Drift Management Design

Plugin Changes

Generating snapshots involves copying files and comparing those files against previous versions to detect whether or not they have changed. This work is relegated to the plugin container since it is the same for any resource types that supports drift management. To support drift management resource component's will have to implement a new facet and make changes in the plugin descriptor.

Plugin Descriptor Changes

<drift name="foo">
  <basedir>...</basedir>
  <interval>300000</interval>
  <includes>
    <include path="a..." pattern="a..." />
    <include path="b..." pattern="b..." />
   </includes>
   <excludes>
     <exclude path="a..." pattern="a..." />
     <exclude path="b..." pattern="b..." />
   </excludes>
</drift>

Mazz:

Under the covers, we build a Configuration object with those properties, but the plugin author should not be forced to understand the underlying configuration properties. The plugin container should create a domain object that encapsulates these config properties and provide a strongly typed API like: DriftConfigiration.getBaseDirectory() and DriftConfiguration.getIncludes() ...

jsanda: An alternartive, more concise syntax for specifying filters could be as follows,

<drift name="foo">
  <basedir>...</basedir>
  <interval>300000</interval>
  <filters>
    <include path="a..." pattern="a..." />
    <include path="b..." pattern="b..." />
    <exclude path="a..." pattern="a..." />
    <exclude path="b..." pattern="b..." />
  </filters>
</drift>

In order for a resource type to support drift management it is necessary to specify at least one <drift> element. Note that you are not required to specify any of the child elements. The preceding example illustrates the allowable child elements, though none of them are required.

Each <drift> element must have a unique name. We might for example have something like <drift name="webapps"> and <drift name="EAP server configuration"> where the former specifies drift management only for web apps whereas the latter specifies drift management for files under JBOSS_HOME/bin and JBOSS_HOME/server/default/conf (assuming we are running the default server configuration).

TODO If only one <drift> is declared, should the name attribute still be required? We could generate a default value alleviating the need to add the extra mark up.

basedir

Specifies the base or root directory from which snapshots will be taken.

Specifying the base directory in the plugin descriptor does not make a whole lot of sense the location of a resource is not know until runtime when it is discovered. But it does make sense to say you want the base directory set to the root directory of your Tomcat installation if for example you are managing drift for Tomcat servers. See the next section, Using Lazy Evaluation for more information on how to do this.

includes

Allows you to specify zero or more inclusion filters. If inclusion filters are specified, then only paths matching the filters will be included in the snapshot.

excludes

Allows you to specify zero or more exclusion filters. If exclusion filters are specified, then any paths matching the filters will be excluded in the snapshot.

interval

Allows you to specify in milliseconds how frequently drift monitoring is performed.

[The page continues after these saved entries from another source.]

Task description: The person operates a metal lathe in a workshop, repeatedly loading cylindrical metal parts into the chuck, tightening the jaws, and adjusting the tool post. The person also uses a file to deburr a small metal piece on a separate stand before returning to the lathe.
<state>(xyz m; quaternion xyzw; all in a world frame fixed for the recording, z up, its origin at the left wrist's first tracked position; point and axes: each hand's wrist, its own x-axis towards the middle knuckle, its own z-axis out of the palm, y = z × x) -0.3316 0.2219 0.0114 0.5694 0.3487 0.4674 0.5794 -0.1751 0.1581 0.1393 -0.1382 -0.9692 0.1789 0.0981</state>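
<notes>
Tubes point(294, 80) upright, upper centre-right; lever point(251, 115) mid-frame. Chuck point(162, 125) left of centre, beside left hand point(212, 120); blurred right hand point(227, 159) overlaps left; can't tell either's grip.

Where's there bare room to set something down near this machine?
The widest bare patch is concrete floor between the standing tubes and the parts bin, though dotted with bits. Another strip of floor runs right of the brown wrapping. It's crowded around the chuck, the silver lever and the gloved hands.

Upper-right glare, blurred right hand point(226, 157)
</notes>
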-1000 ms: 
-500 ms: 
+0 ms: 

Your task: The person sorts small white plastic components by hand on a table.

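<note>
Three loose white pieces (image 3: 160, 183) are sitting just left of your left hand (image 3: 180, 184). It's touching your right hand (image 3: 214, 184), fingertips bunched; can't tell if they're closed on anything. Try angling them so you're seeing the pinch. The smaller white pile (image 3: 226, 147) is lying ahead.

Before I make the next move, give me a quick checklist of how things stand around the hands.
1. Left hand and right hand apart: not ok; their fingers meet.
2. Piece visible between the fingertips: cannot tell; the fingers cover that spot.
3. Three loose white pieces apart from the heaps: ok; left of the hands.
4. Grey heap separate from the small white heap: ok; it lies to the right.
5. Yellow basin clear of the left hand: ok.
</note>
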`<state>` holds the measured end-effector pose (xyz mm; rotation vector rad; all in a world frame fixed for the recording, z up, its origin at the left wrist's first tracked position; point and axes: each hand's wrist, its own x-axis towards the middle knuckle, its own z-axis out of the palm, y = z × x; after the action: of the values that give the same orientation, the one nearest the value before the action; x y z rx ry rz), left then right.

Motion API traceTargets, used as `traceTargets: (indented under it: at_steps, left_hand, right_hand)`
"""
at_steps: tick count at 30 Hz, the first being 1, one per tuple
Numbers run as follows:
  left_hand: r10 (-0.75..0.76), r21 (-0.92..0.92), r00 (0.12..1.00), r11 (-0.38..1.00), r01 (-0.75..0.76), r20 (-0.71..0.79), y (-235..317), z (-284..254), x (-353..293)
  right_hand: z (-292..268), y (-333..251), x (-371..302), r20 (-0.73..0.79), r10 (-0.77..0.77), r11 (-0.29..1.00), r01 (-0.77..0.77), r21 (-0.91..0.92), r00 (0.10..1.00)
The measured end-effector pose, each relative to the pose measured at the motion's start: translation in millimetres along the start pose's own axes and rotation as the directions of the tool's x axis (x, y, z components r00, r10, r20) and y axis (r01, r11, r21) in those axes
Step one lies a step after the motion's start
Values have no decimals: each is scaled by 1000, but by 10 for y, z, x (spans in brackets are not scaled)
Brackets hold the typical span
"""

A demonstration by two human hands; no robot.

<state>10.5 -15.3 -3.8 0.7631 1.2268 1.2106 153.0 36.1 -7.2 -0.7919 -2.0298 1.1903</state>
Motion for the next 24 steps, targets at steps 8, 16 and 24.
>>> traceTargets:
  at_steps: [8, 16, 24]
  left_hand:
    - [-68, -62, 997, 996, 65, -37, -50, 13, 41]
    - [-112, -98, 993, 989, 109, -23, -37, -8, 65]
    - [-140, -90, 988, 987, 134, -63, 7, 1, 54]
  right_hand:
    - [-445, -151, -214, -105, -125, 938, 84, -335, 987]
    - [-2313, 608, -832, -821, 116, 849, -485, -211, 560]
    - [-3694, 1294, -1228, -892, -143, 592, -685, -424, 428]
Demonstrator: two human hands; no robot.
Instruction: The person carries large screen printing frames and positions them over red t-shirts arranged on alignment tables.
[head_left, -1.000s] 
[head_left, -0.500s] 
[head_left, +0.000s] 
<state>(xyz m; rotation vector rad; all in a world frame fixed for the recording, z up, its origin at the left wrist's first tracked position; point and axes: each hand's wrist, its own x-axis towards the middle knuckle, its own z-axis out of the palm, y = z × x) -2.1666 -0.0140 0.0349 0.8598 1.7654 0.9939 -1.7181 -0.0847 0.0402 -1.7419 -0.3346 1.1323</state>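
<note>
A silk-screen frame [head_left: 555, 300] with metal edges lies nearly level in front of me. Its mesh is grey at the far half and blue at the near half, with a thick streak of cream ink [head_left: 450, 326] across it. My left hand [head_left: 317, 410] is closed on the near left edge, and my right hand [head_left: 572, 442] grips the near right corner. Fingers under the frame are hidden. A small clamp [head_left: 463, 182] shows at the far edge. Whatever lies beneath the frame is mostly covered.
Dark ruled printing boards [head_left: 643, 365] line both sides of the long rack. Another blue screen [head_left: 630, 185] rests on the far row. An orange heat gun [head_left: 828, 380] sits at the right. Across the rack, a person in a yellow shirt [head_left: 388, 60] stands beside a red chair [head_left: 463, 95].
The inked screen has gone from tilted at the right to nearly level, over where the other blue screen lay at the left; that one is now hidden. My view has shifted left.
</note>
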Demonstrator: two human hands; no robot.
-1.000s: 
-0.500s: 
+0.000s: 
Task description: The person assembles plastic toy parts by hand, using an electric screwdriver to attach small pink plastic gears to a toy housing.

Generally a user should be able to enable drift monitoring for a resource without having to having to make additional configuration changes. The plugin should provide a sensible set of defaults. This can be accomplished with the properties described in this section.

Using Lazy Evaluation

You may want to specify defaults for drift configuration properties such as basedir in the plugin descriptor; however, the file system location of a resource is not known until it has been discovered. Let's consider an example to better illustrate this. Suppose we adding support for drift management of EAP 5/6 servers. This means we will add a <drift> element under JBossAS Server resource type in the plugin descriptor of the JBoss Application Server 5.x plugin. A logical default for the basedir property is the root directory of the EAP server. With lazy evaluation, you can effectively specify the root directory of the server as the value of basedir.

<drift name="Default Drift Configurtion">
  <basedir>${homeDir}</basedir>
</drift>

The ${...} syntax indicates that the enclosed string is not to be treated as a literal value. It is used as a form of variable substitution. At run time during discovery the plugin container will look for a plugin configuration property of the same name, and substitute the value of that property.

The JBossAS Server type does in fact does have a plugin configuration property named homeDir (with a display name of JBoss Home Directory if you are looking at the plugin configuration in the UI as opposed to the plugin descriptor file). When a JBossAS Server resource is discovered, the discovery component initializes that property (along with several others). Let's say homeDir is initialized to a value of /var/lib/jboss-eap-5.0. That path is then substituted in for the value of the basedir drift configuration property.

SnapshotFacet

public interface SnapshotFacet {
    DriftConfiguration getSnapshotConfiguration(Configuration pluginConfig DriftConfiguration driftConfig);
}

SnapshotFacet is implemented by the discovery component. Immediately after the plugin container invokes the discovery component's discoverResources method, it will invoke getSnapshotConfiguration for each discovered resource and for each drift configuration declared in the plugin descriptor. If two drift configurations are declared in the plugin descriptor (i.e., <drift name="foo"/> and <drift name="bar"/>), then getSnapshotConfiguration will be called twice. discoverResources returns a set of DiscoveredResourceDetails. Each DiscoveredResourceDetails object contains a plugin configuration object. That plugin configuration object is passed as the pluginConfig argument to getSnapshotConfiguration. That same plugin configuration will be used across multiple invocations of getSnapshotConfiguration.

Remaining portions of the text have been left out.